**Try it:** Give only the number of lines in these records that include "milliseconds".

**Source data:**
######

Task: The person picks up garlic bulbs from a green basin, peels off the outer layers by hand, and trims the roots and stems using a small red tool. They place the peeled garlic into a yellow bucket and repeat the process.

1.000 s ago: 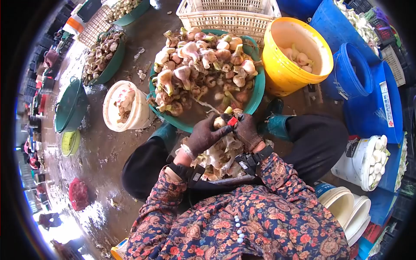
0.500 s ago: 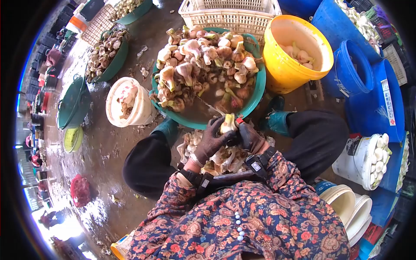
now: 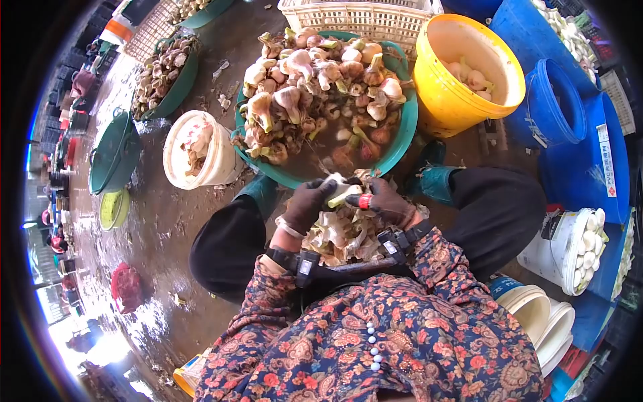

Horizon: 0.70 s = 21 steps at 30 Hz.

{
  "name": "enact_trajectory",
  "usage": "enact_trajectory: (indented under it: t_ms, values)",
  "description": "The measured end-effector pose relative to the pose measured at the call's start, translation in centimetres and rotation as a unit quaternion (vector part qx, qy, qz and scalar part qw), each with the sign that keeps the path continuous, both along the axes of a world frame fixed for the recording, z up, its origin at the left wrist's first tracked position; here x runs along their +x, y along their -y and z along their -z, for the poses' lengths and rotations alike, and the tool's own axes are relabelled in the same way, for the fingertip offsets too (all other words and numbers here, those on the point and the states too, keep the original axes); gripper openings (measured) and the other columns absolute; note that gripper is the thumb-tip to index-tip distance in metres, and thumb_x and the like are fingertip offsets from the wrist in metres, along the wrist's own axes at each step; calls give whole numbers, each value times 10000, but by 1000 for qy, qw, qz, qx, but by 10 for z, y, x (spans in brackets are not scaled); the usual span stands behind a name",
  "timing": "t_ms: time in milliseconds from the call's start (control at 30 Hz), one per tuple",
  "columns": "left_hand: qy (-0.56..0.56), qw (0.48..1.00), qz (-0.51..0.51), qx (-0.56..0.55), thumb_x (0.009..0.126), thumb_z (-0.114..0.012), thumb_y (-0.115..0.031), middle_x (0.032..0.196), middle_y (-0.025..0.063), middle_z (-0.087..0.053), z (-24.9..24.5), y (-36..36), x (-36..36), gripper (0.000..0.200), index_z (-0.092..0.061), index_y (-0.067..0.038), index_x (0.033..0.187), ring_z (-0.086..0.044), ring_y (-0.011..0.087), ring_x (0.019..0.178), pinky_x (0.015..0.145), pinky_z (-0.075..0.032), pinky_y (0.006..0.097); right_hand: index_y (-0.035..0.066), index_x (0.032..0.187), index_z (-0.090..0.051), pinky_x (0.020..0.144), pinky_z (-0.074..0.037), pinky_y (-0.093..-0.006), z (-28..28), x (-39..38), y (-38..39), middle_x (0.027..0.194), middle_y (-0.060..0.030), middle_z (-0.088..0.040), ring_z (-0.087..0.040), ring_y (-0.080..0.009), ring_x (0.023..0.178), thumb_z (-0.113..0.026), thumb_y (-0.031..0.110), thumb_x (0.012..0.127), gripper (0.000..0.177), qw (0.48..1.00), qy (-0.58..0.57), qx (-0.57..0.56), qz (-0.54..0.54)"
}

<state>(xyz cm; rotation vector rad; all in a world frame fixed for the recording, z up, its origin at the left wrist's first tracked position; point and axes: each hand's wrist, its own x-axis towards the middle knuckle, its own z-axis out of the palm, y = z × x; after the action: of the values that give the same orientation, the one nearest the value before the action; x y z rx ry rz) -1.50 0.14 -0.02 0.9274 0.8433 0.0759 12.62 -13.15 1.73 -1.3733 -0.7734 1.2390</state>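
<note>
Head view, using the big green tub (image 3: 406,139) as the landmark: the garlic bulb (image 3: 341,194) is up in the air just off the tub's near rim, right between the two gloved hands. Left hand (image 3: 309,204) is curled round it, thumb and fingers pinching it from the left. Right hand (image 3: 390,202) has bent fingers and a red band (image 3: 365,201) right by the pale stem; honestly can't tell how tightly that one's closed. Loose peelings (image 3: 345,234) are heaped below, on the tub's near side. Room-wise it's kinda snug: yellow bucket (image 3: 439,100) hugging the tub's right rim, crate (image 3: 362,37) behind its far edge, white bucket (image 3: 224,164) just left, boots (image 3: 434,184) flanking its near side. Most open wet floor (image 3: 161,234) is left of the tub, past the white bucket.
</note>
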Motion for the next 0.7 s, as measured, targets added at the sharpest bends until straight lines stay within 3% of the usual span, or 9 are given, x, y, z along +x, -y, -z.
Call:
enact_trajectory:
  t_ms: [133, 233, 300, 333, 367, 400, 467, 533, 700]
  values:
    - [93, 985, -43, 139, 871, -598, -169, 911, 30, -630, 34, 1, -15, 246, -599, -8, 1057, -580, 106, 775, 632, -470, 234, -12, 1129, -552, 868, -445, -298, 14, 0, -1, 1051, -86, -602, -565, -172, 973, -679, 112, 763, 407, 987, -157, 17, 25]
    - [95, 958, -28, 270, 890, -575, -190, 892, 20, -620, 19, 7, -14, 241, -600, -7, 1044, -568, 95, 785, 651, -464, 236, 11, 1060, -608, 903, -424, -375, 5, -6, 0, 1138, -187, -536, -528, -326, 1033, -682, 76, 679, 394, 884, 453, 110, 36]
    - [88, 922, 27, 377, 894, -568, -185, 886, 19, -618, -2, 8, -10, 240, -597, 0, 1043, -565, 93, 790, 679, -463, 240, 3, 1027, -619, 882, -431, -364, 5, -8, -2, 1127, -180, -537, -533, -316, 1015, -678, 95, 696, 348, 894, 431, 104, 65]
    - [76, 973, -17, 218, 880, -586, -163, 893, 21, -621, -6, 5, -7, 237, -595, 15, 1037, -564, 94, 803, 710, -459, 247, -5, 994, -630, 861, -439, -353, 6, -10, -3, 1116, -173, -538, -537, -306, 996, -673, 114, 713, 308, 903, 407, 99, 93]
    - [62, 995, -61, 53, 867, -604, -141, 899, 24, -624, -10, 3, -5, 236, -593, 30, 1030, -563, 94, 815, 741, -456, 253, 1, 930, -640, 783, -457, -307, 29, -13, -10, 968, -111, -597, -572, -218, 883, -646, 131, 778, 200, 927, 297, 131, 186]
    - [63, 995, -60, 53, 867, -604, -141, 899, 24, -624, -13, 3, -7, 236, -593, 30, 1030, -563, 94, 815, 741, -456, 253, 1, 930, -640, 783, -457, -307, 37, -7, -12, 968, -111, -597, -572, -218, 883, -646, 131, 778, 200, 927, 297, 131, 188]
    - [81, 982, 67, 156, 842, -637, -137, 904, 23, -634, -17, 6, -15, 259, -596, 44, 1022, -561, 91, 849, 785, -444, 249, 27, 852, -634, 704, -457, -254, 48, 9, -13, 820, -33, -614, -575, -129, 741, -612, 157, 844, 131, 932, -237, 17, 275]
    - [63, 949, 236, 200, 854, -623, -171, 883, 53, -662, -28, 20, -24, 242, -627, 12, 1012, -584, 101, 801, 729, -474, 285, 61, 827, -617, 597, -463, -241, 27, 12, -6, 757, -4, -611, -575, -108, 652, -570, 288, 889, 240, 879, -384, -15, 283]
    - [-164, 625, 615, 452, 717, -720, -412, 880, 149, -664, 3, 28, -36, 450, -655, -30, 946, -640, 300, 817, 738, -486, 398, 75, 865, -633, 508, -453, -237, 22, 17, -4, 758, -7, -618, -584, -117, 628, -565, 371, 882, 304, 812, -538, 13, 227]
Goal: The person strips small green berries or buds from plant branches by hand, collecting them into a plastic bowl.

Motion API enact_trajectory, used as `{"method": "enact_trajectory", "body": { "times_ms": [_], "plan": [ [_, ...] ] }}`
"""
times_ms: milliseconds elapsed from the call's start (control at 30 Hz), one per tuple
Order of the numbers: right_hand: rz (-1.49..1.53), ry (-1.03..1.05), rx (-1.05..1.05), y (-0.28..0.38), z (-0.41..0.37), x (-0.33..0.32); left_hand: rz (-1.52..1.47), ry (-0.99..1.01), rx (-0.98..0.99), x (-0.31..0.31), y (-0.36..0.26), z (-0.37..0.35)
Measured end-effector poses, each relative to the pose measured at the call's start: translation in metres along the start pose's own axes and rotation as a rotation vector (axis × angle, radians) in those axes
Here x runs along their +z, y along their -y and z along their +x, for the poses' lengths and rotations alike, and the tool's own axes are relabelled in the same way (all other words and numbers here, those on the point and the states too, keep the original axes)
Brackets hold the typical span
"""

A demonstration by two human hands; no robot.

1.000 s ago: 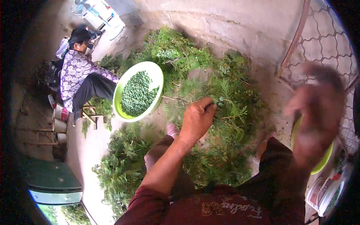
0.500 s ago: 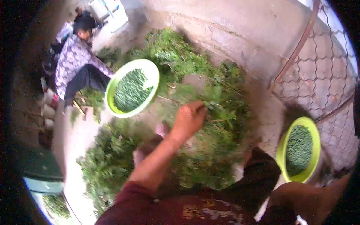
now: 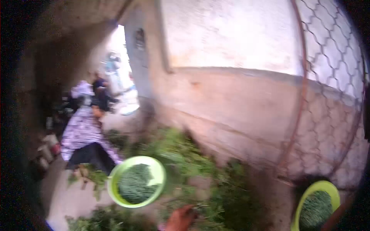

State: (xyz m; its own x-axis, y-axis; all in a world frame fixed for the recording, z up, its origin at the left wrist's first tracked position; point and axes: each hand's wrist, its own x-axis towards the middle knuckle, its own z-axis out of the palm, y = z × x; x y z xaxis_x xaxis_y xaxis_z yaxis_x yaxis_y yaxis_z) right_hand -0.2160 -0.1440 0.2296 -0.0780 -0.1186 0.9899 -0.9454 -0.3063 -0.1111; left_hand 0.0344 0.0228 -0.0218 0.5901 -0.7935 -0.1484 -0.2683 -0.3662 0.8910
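Observation:
My left hand [image 3: 181, 218] is at the bottom edge, blurred, with its fingers curled together. What it may hold is too smeared to tell. It is over leafy green plants [image 3: 231, 192] on the floor, below and right of a light-green basin [image 3: 161, 192] full of small green pods or pieces [image 3: 135, 184]. At the lower right, part of my right arm [image 3: 339, 213] crosses in front of a second yellow-green basin [image 3: 334, 188] with similar green contents. My right hand is out of frame.
Another person [image 3: 86, 129] in a patterned top sits at the left beside the first basin. More people [image 3: 101, 86] are near a bright doorway. A wall [image 3: 231, 92] runs behind the plants, with wire mesh [image 3: 327, 115] at the right.
The view has tilted up, so the basins, plants and my left hand appear lower. The doorway and more wall have come into view; my legs have left it.

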Motion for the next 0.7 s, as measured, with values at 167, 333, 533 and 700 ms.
{"method": "enact_trajectory", "body": {
  "times_ms": [167,333,533,700],
  "plan": [
    [-0.015,0.363,-0.359,-0.018,-0.057,0.006,0.074,0.137,0.261,-0.003,-0.044,0.000],
    [-0.072,0.490,-0.382,-0.029,-0.081,-0.016,-0.164,0.045,0.277,0.017,-0.040,0.002],
    [-0.158,0.515,-0.413,-0.033,-0.099,-0.036,-0.210,0.074,0.260,0.017,-0.038,0.002],
    [-0.177,0.535,-0.469,-0.034,-0.105,-0.047,-0.386,0.085,0.327,0.025,-0.040,0.004]
  ]
}}
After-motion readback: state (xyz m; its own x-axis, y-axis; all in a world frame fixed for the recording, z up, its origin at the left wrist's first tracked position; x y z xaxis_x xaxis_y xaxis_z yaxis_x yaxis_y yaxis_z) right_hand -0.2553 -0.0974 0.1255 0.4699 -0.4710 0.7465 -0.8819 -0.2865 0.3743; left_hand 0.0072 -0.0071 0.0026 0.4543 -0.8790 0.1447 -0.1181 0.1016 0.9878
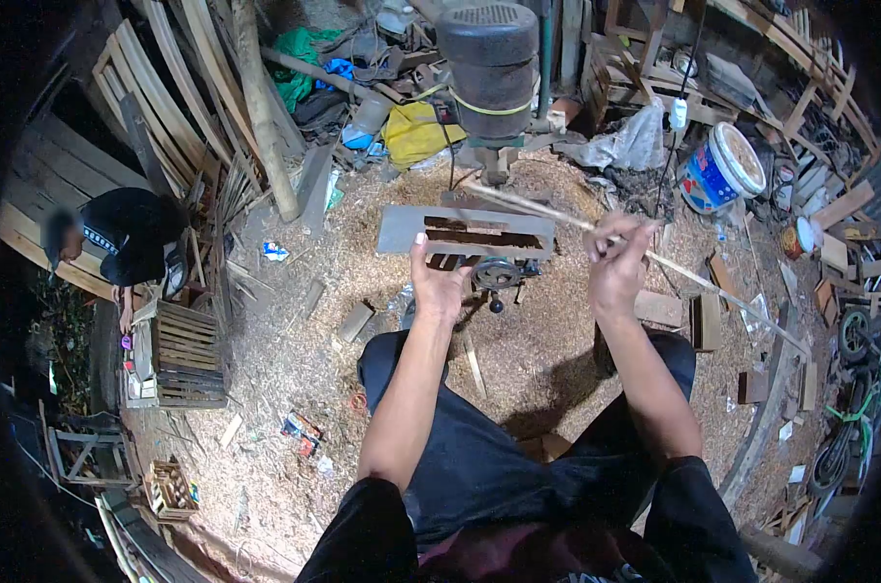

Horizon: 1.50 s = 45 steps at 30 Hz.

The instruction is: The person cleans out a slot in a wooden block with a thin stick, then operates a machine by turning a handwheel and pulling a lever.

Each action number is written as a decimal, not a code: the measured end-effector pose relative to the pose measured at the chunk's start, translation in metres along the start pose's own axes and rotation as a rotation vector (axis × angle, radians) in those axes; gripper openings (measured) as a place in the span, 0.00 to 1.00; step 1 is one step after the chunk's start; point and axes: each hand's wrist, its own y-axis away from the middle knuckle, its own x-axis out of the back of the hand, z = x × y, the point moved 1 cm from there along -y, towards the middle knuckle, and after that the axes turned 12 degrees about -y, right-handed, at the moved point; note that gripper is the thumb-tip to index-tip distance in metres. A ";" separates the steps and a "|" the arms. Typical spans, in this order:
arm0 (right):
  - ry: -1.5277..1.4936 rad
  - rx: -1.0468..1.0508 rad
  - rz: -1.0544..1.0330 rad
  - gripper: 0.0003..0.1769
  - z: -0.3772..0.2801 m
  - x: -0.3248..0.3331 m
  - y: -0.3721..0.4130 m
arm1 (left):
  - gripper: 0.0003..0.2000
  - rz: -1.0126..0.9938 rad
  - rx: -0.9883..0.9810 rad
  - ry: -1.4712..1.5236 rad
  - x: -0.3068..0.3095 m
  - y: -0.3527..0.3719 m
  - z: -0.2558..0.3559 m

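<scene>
My left hand (439, 291) is at the near edge of a flat grey board with a long slot (399, 229). The thumb lies over the edge, and the other fingers are partly hidden below it. Under the board is a machine with a round handwheel (499, 275), and a dark cylindrical motor housing (489, 73) stands above and beyond it. My right hand (619, 267), raised and slightly blurred, is closed around a long thin wooden stick (732, 293). The stick slants from beyond the board down to the right.
Wood shavings (295, 389) cover the floor, with wood blocks (708, 323) scattered about. A paint bucket (720, 167) stands at right, near a yellow sack (416, 134) at the back. At left a person (135, 233) bends beside a slatted crate (183, 355). Planks (154, 92) lean behind.
</scene>
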 end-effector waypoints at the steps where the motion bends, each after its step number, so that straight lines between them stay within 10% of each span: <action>1: 0.018 -0.005 0.005 0.36 0.001 0.002 0.002 | 0.31 -0.009 0.020 0.012 0.002 0.001 0.000; 19: 0.580 -0.213 -0.149 0.31 0.007 0.023 -0.010 | 0.34 -0.111 -0.012 0.000 0.016 -0.006 -0.004; 45: 0.545 -0.389 -0.340 0.29 0.055 -0.029 -0.009 | 0.37 0.193 -0.416 -0.078 0.097 -0.018 0.060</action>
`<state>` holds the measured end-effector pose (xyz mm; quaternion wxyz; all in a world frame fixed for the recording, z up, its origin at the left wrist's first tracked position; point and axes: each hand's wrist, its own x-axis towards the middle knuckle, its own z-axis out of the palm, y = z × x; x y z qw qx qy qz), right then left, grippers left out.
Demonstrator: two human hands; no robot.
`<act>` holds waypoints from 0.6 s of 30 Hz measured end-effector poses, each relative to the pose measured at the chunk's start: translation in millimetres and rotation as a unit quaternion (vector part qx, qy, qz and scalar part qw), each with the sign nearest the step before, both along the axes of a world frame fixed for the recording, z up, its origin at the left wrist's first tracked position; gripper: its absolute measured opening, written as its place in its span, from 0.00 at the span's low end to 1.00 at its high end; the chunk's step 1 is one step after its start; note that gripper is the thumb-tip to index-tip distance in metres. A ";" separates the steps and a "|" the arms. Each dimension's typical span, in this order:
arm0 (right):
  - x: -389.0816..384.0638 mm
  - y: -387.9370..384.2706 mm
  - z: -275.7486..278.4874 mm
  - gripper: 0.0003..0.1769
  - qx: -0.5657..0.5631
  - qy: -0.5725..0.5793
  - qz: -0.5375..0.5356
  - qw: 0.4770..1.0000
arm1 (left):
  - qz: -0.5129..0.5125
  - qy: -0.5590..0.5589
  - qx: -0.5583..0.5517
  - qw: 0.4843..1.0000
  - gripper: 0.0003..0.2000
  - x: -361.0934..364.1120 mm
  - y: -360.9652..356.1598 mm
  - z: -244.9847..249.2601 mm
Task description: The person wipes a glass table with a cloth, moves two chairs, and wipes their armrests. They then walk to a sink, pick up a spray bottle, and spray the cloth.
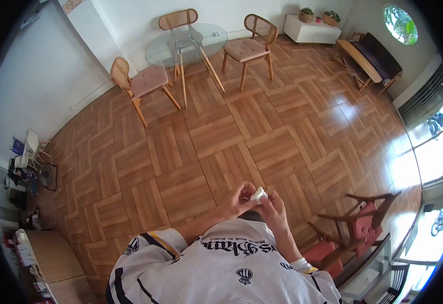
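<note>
1. Wad [258,193]: small, white, crumpled-looking. Material cannot be told. It is held between both hands, in front of the chest and over the floor.
2. Left hand [238,201]: fingers curled in, grip pinching the wad's left side, thumb and fingertips pressed on it.
3. Right hand [275,206]: fingers bent, grip pinching the wad's right side and partly wrapping it from below.
4. The two grips meet at the wad, hands just beside each other, knuckles near touching.
5. Shirt [231,263]: white with dark trim and lettering, straight below the grip.
6. Floor [191,152]: wood parquet, under and ahead of the grip.
7. Red chair [356,225]: wooden frame, red cushions, near the grip on its right.
8. Glass table [187,43]: round, far ahead of the grip and a bit left.
9. Chairs [148,81]: three with woven backs and pinkish seats, set round the glass table, well apart from the grip.
10. Box [54,258]: brown, well left of the grip, at the frame's lower edge.
11. Bench [371,55]: dark seat, far ahead and right of the grip, by the wall.
</note>
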<state>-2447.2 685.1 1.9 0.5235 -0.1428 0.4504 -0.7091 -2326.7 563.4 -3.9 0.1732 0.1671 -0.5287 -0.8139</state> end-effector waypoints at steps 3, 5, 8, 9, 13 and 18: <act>-54.0 -83.0 3.8 0.11 0.058 0.198 0.059 0.977 | 0.024 -0.030 0.070 0.997 0.18 -39.3 -65.4 18.3; -82.9 -136.2 19.8 0.11 0.049 0.175 0.122 0.976 | 0.004 -0.043 0.078 0.996 0.17 -56.0 -114.9 24.4; -115.7 -209.6 31.6 0.12 0.050 0.131 0.173 0.975 | 0.090 -0.028 0.098 0.991 0.15 -78.2 -168.4 29.3; -126.4 -233.0 28.9 0.12 0.064 0.108 0.187 0.974 | 0.098 -0.021 0.079 0.992 0.14 -84.9 -189.5 24.3; -152.2 -330.5 19.6 0.13 0.061 0.000 0.180 0.982 | 0.126 0.009 0.005 0.992 0.11 -113.4 -284.8 -5.1; -197.0 -464.5 3.0 0.13 0.044 0.020 0.182 0.982 | 0.088 -0.033 -0.078 0.993 0.16 -154.9 -434.0 0.6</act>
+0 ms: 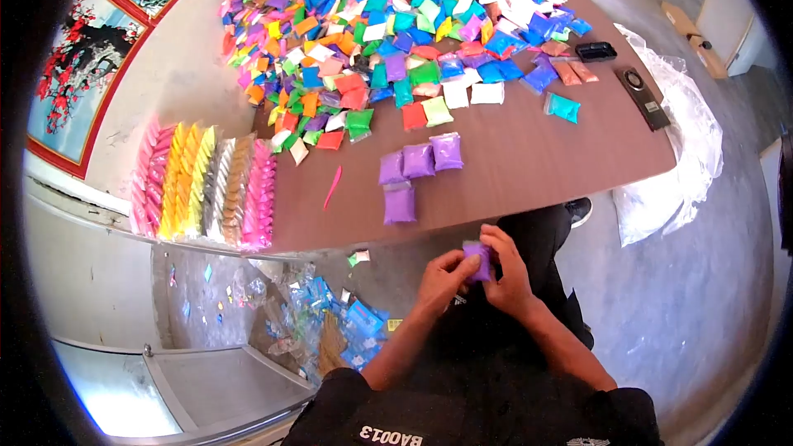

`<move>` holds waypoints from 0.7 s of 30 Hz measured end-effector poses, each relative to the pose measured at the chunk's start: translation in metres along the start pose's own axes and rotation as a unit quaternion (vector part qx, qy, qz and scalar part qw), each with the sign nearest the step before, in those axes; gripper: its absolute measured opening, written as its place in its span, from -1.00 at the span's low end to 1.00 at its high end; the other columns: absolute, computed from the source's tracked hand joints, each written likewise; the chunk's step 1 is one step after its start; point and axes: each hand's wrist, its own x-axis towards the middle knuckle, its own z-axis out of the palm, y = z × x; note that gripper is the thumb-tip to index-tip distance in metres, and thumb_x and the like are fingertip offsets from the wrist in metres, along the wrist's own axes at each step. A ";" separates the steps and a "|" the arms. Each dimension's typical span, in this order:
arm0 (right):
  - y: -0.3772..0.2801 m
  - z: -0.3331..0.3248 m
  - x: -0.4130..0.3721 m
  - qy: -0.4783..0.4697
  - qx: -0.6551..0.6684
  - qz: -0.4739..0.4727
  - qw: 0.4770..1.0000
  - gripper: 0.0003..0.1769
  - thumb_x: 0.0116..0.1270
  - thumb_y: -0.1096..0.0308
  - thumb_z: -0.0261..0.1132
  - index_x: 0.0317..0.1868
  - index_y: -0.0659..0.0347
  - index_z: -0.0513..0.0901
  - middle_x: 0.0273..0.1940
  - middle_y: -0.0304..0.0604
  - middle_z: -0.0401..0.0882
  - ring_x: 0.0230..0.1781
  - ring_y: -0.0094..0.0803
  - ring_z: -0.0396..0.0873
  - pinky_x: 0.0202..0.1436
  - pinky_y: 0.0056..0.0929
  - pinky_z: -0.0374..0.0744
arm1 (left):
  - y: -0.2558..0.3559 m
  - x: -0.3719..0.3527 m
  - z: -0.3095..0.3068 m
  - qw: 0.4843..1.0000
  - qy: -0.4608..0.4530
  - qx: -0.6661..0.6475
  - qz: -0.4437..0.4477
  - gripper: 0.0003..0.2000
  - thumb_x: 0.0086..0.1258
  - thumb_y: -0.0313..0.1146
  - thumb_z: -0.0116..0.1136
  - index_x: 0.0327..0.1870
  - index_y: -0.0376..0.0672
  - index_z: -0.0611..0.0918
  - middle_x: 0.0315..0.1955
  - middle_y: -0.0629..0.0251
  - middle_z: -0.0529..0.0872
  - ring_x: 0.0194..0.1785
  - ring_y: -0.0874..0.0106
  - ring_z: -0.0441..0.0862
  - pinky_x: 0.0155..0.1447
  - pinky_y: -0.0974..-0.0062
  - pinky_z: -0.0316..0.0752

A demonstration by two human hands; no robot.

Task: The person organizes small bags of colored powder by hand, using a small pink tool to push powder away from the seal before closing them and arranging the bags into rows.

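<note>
My left hand (446,281) and my right hand (506,271) are together over my lap, just off the table's front edge. Between their fingers they grip a small purple packet (477,259). On the table in front of them lie several similar purple packets (400,203), most in a short row and one below it. A thin pink stick-like tool (332,187) rests to their left. The fingers cover part of the packet in my hands.
A big heap of multicoloured packets (372,29) covers the far part of the brown table (512,169). Rows of sorted packets (206,186) stand at its left edge. A black device (643,99) and a black tray (595,51) lie at the right. Plastic litter (330,322) covers the floor.
</note>
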 end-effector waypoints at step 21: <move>0.018 0.013 0.001 0.025 0.404 0.318 0.858 -0.84 0.50 0.45 0.31 0.02 0.28 0.69 -0.15 -0.32 0.67 -0.17 -0.59 0.62 -0.02 -0.55 0.62 | 0.007 0.000 0.001 0.984 0.010 0.103 0.147 -0.78 0.49 -0.30 0.31 -0.04 -0.28 0.70 -0.27 0.39 0.74 -0.22 0.59 0.63 -0.09 0.56 0.55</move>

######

**Result below:** 2